Alabama receiver DeVonta Smith won the Heisman Trophy as college football’s most outstanding player, becoming the first wide receiver to claim the top honor since Michigan’s Desmond Howard in 1991.

Florida quarterback Kyle Trask finished runner-up after breaking program records in passing touchdowns (43) and yards (4,283) for the SEC East champions. He established himself as an early frontrunner and entered the final month of the season as the betting favorite to earn the sport’s most prestigious individual honor and become the fourth Heisman winner in Gators history. But he and his team slipped down the stretch.

The turning point likely came on Dec. 12 against LSU. With star tight end Kyle Pitts — who finished 10th in the Heisman race — sidelined with an injury, Trask and the Gators struggled. Trask completed less than 62 percent of his throws with as many touchdown passes (two) as interceptions. Thanks in part to the most famous thrown shoe in college football history, UF lost as big favorites against LSU.

Trask played admirably the next week in the SEC championship against Alabama, passing for 408 yards, three touchdowns and no interceptions. But his comeback attempt ran out of time against two other Heisman finalists.

Trask’s worst game of the season (three interceptions, no touchdowns) in UF’s Cotton Bowl embarrassment against Oklahoma happened after the votes were cast.

Although the 900-plus voters did not rank him as the top player in the country, Trask’s performance nonetheless ranked among the best in UF history.

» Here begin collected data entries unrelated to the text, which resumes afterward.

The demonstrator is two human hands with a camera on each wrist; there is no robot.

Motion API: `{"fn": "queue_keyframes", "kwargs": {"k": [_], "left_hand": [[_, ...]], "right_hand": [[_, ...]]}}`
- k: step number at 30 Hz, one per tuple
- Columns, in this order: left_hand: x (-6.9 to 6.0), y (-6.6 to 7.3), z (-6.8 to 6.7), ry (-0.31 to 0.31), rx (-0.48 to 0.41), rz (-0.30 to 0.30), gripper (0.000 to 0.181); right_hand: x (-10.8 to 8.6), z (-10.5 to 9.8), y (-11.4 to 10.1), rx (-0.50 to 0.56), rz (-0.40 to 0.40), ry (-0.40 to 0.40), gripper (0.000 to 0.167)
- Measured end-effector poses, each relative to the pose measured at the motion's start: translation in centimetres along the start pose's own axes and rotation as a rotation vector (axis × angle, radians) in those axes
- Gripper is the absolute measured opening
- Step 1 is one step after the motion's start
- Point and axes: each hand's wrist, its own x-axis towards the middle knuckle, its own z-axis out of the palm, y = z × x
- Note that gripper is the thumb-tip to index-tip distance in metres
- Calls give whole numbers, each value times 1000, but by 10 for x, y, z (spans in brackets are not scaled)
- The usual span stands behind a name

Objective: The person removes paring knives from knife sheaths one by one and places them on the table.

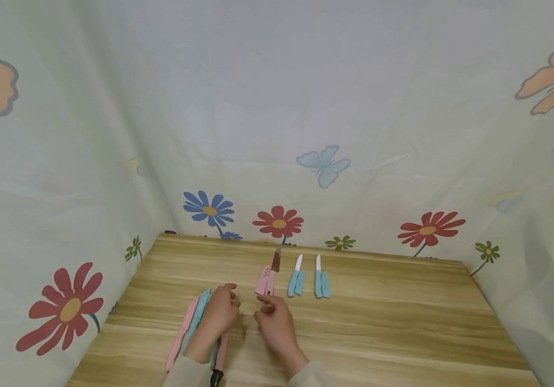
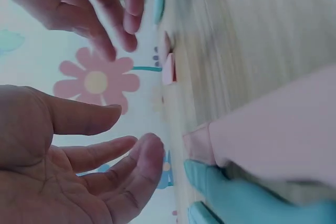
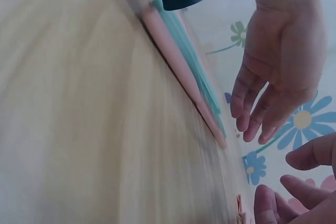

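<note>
My left hand (image 1: 221, 310) hovers over the long pink and teal sheathed knives (image 1: 194, 322) at the left, fingers loosely bent and holding nothing. Just right of it is my right hand (image 1: 276, 321), empty, its fingers relaxed near the lower end of a pink sheath (image 1: 263, 279). Against that sheath lies a pink-handled knife (image 1: 275, 269) with its dark blade pointing away. In the left wrist view both hands, left (image 2: 89, 156) and right (image 2: 79, 9), face each other with a gap between. The right wrist view also shows the left hand (image 3: 281, 61) above the table, touching nothing.
Two small teal knives (image 1: 295, 279) (image 1: 318, 279) with white blades lie to the right, each beside a teal sheath (image 1: 325, 285). A black-ended item (image 1: 216, 377) sits at the near left by the pile. Flower-printed cloth (image 1: 354, 107) surrounds the wooden table (image 1: 393, 322).
</note>
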Motion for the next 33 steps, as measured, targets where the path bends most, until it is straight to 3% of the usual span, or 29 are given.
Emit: {"fn": "queue_keyframes", "kwargs": {"k": [8,16,24,28,33], "left_hand": [[-36,-3,-23,7,-65,-33,51],[-57,-8,-29,-31,-46,-50,50],[-71,-7,-28,-123,-99,-41,48],[-72,-9,-22,-160,-84,-43,50],[-73,-12,-16,-155,-75,-27,49]], "right_hand": [[-14,8,4,191,45,-201,43],[-26,16,7,297,78,-358,49],[-36,23,6,340,101,-417,60],[-39,24,6,359,110,-432,63],[-40,25,6,375,120,-447,65]]}}
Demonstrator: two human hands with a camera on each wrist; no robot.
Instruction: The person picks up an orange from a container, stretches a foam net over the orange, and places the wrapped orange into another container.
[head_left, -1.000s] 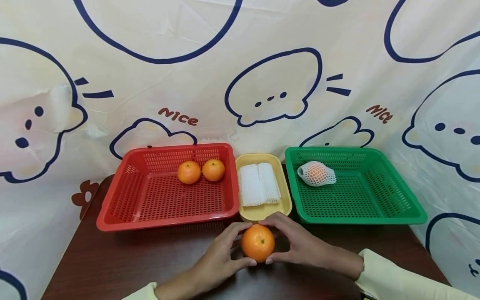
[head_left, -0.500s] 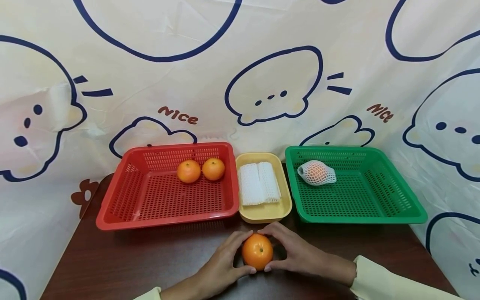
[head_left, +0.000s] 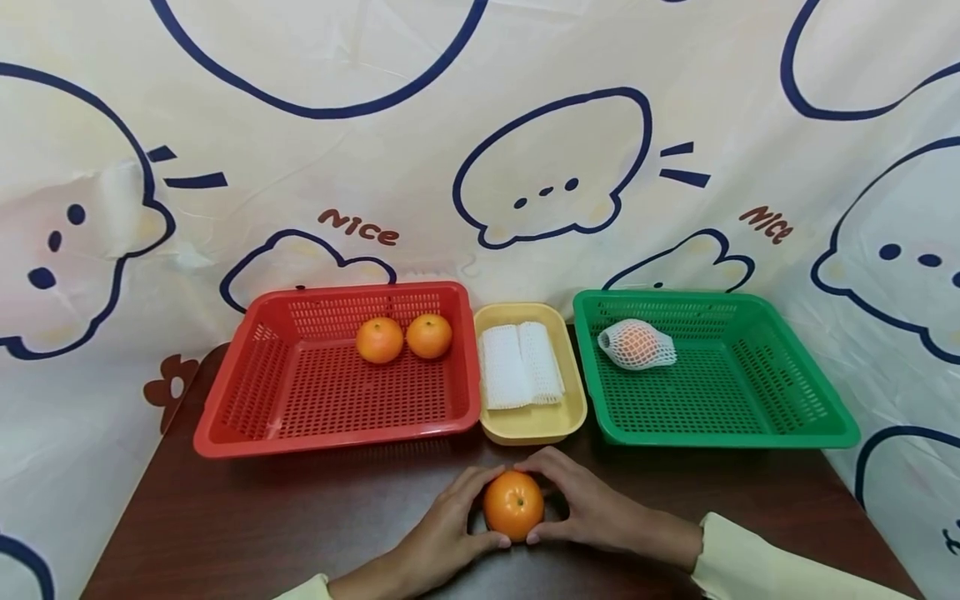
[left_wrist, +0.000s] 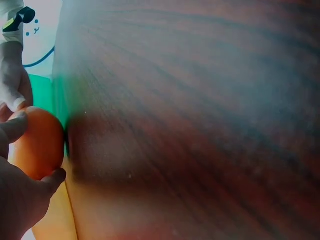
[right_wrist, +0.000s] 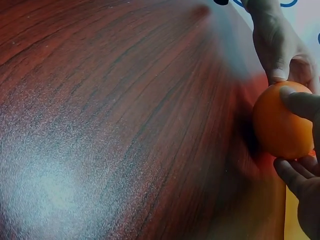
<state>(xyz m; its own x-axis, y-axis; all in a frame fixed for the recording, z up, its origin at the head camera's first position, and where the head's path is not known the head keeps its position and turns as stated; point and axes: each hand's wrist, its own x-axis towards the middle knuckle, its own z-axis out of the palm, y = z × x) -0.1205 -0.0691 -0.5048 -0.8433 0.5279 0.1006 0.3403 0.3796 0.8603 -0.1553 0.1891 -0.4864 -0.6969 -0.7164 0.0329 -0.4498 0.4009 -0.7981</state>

Only four other Gators have ever finished in the top four in Heisman voting: Steve Spurrier (who won in 1966), Danny Wuerffel (third in ’95, first in ’96), Rex Grossman (second in 2001) and Tim Tebow (first in ’07, third in ’08).

He could not, however, keep history from being made elsewhere.

Smith became only the fourth receiver ever to win the Heisman, after Nebraska’s Johnny Rodgers (‘72), Notre Dame’s Tim Brown (’87) and Howard (’91). The 6-foot-1, 175-pound Louisiana native is a master technician and one of the focal points of an Alabama offense that enters Monday’s national championship in Miami as one of the best ever.

When ballots were due, Smith led the nation with 98 catches for 1,511 yards, and his 17 receiving touchdowns ranked second. He also returned a punt for a touchdown against Arkansas and recovered a key onside kick against the Gators in the SEC championship.

Smith, who was also the Associated Press’ Player of the Year, is only the third non-quarterback to win the other award this century.

The other two are also from ‘Bama: running backs Mark Ingram (2009) and Derrick Henry (2015).

Trask will not be back in Gainesville next season to have another crack at the award because he is entering the NFL draft, where he is expected to be chosen in the early rounds.